**THE PROBLEM:** From the line containing "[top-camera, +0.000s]" to the last line of the listing, transcribe exactly and add nothing else; keep both ends and omit pictures.
---------------
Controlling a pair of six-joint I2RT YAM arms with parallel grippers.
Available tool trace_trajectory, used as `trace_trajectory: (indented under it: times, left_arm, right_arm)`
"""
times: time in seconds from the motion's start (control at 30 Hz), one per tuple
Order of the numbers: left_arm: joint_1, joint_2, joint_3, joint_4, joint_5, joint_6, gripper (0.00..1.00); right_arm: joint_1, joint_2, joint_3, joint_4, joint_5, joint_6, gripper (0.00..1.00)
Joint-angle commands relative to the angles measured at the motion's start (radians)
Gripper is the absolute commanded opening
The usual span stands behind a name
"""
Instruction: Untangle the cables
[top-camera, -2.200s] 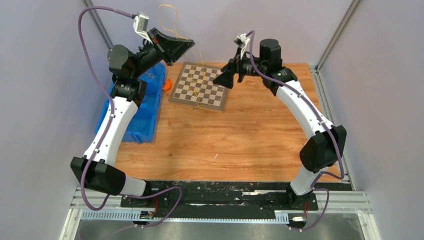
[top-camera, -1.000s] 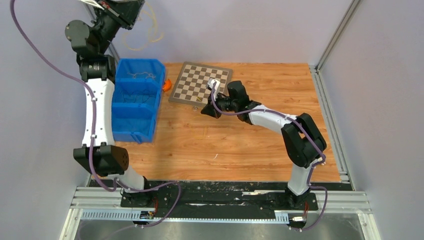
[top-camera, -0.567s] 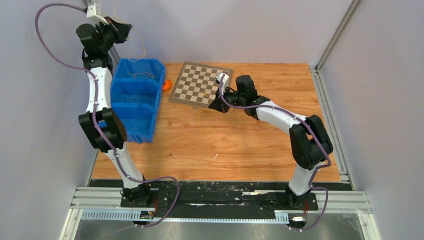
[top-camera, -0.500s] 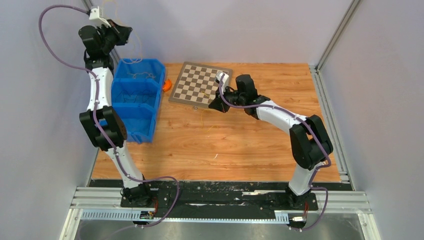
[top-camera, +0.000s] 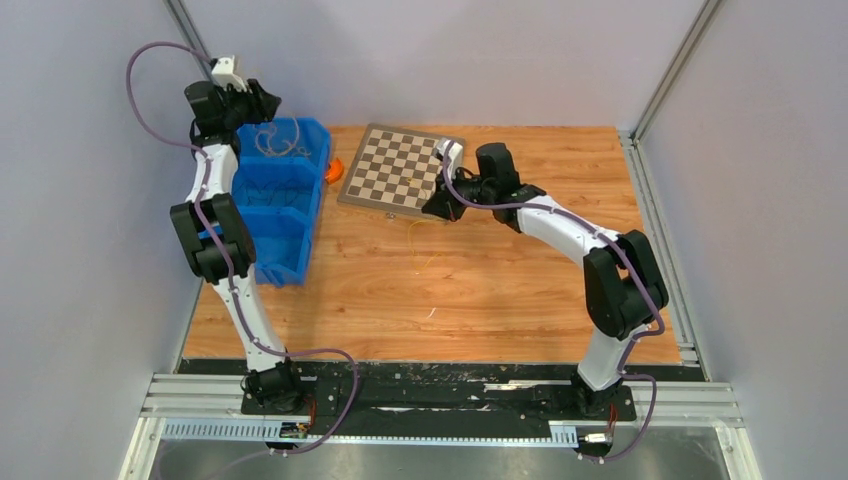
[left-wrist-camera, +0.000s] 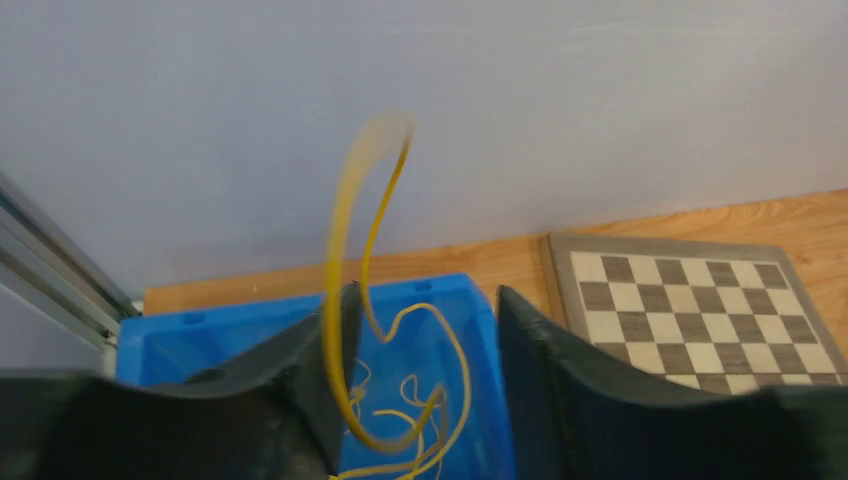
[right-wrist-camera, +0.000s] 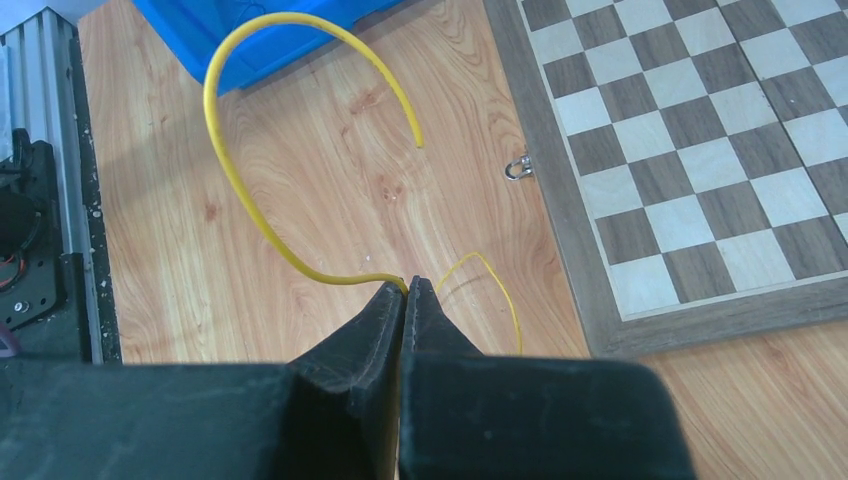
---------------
**RESULT BELOW:**
[top-camera, +0.000s] 
[left-wrist-camera, +0.000s] 
[right-wrist-camera, +0.000s] 

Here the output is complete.